Com fechamento às 18h, a fábrica começa a produzir primeiro os sonhos dos 30 veteranos, e depois passa a fazer os dos vendedores seguintes, que são muitos. Tantos que Cida não sabe precisar quantos quitutes faz por dia.
“Tem dias que a gente produz mais, tem dias que a gente produz menos. Porque eles também cansam um pouco, não é? Aí tem dias que não vem todo mundo. Mas também quando vem todo mundo, são muitos”.
“Tem gente que pega 150, 200 peças. Eu tenho um cliente que pega 530 sonhos. A gente anota o pedido dele todo dia, é isso aí. Estamos cada um fazendo a sua parte”.
O segredo da popularidade? Cida coloca na conta dos vendedores. Modesta, a cozinheira apenas pontua a qualidade do produto que faz.
“Eu acho que quem ajudou a popularizar foram os vendedores mesmo, boca a boca. Eles mesmos fizeram a expansão do produto. Eu nunca fiz nada no sentido de investir em propaganda, se eu disser que fiz isso, estou mentindo. Não gastei nada, mas está assim. Eles mesmos ficam lá no ônibus, gritam, dizem que o sonho é o melhor, e o pessoal vai comendo e vai gostando. Além da qualidade do produto, não é? Porque a gente tenta não deixar cair a qualidade de forma nenhuma”, disse.
Vendas
Bombeiro civil desempregado, Jorge Souza vende os sonhos nos coletivos da capital baiana .
Desempregado há um ano, foi no boca a boca que o bombeiro civil Jorge Souza chegou à fábrica de sonhos. Ele resolveu montar uma guia de vendas nos coletivos de Salvador.

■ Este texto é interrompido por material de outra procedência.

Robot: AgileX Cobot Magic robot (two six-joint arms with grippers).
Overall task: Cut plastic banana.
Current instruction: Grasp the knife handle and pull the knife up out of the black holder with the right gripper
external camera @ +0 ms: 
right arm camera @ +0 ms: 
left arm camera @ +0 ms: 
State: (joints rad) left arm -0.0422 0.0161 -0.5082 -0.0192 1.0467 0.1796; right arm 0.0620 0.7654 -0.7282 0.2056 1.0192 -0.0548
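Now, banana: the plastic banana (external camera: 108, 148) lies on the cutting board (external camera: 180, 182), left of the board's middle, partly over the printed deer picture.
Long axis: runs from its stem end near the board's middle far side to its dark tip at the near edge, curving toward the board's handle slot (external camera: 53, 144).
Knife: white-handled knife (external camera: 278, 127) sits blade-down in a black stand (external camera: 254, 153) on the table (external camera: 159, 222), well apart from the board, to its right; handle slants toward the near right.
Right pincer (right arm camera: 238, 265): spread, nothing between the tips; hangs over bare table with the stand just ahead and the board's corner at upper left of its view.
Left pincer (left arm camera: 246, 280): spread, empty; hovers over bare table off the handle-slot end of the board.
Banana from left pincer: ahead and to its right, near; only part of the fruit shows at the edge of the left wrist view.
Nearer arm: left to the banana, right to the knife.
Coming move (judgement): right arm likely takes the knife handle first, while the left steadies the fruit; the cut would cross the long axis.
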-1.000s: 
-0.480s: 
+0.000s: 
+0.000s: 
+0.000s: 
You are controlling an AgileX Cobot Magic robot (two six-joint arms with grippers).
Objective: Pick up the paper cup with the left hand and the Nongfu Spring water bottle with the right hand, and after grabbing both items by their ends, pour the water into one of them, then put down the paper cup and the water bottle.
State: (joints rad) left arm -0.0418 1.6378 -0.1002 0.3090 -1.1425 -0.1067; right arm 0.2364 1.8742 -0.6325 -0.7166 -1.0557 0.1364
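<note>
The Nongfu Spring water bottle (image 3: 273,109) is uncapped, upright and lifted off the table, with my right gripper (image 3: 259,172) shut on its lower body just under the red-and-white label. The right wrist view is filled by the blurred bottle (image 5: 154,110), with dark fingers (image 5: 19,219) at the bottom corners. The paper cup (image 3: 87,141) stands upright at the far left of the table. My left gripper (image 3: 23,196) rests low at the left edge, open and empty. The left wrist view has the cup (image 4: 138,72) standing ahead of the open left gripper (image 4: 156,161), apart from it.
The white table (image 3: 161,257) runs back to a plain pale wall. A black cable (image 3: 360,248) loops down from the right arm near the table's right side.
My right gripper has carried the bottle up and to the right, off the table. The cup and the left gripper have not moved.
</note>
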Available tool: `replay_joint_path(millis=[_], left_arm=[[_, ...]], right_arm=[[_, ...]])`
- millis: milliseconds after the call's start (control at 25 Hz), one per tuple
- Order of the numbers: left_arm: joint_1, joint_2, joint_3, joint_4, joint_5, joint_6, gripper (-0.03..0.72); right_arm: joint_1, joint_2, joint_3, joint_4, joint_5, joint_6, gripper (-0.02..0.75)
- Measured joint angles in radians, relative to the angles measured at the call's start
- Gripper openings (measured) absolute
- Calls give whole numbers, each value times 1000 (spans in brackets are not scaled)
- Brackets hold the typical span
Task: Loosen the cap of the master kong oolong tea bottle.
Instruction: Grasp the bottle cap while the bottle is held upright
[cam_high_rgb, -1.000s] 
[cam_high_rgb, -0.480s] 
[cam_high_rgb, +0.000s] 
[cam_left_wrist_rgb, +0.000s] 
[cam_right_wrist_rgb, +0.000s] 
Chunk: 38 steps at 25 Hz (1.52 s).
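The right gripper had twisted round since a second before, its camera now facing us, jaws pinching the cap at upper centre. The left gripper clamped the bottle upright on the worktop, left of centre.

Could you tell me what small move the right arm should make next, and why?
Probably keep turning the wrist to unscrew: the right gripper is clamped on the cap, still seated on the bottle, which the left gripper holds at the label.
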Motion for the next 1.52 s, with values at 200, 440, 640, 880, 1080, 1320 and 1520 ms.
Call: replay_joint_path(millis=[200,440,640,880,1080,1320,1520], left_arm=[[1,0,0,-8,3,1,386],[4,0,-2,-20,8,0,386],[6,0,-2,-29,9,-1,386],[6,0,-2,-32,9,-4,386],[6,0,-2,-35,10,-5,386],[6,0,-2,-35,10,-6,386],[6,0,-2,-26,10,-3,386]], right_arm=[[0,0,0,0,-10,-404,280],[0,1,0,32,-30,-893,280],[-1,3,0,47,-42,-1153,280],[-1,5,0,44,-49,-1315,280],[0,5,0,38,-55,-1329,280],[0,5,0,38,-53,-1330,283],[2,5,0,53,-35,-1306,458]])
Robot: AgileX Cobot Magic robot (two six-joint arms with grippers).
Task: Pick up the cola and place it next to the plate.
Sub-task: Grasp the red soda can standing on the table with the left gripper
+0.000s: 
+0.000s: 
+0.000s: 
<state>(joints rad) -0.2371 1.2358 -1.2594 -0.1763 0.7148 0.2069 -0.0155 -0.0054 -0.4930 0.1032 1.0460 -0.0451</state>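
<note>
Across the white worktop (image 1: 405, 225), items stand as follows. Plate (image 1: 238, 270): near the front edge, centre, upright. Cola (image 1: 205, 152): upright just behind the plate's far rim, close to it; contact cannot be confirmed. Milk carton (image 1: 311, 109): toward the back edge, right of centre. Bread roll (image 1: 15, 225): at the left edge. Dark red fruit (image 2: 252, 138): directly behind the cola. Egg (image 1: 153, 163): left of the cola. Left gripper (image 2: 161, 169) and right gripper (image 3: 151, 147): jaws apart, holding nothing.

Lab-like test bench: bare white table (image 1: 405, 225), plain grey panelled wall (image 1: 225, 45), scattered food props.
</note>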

“Fiquei pensando no que seria mais aceito. Porque a gente vê picolé, água, que é o que mais vende. Aí eu pensei: ‘Eu tenho que procurar uma coisa que não tenha tanta concorrência e que tenha uma boa saída. Aí eu tive a ideia do sonho. Por coincidência eu fazia um curso e nessa turma tinha uma colega vizinha aqui do bairro. Ela falou que ia procurar saber sobre a fábrica aqui de Periperi e me deu essa informação. Aí eu vim parar aqui”, lembra Jorge.
Para fugir do movimento na Avenida Suburbana, onde os sonhos são mais comercializados pelos vendedores que também compram na fábrica de Cida, Jorge recorreu à região da Calçada.
“Como minha caixa [onde leva os sonhos] é grande, eu procurei um lugar mais distante para trabalhar, para não me bater [encontrar] com os colegas. Eu geralmente fico mais entre a Calçada e Ribeira. Algumas vezes eu pego a [Avenida] Paralela e o Centro da cidade. Mas normalmente eu dou prioridade ao lado de cá [Cidade baixa], para ficar mais próximo de casa”, ponderou.
Por dia, Jorge vende cerca de 120 sonhos. A única dificuldade que encontra é o acesso aos transportes coletivos,
“Tem dias que acontece de não vender nada, tem dias que vendo 20, 30 peças em uma subida [no coletivo]. Já cheguei a vender em torno de 50 peças em um ônibus só. Mas isso já no finalzinho da tarde, quando o pessoal está voltando para casa, é o melhor horário”, detalhou Jorge.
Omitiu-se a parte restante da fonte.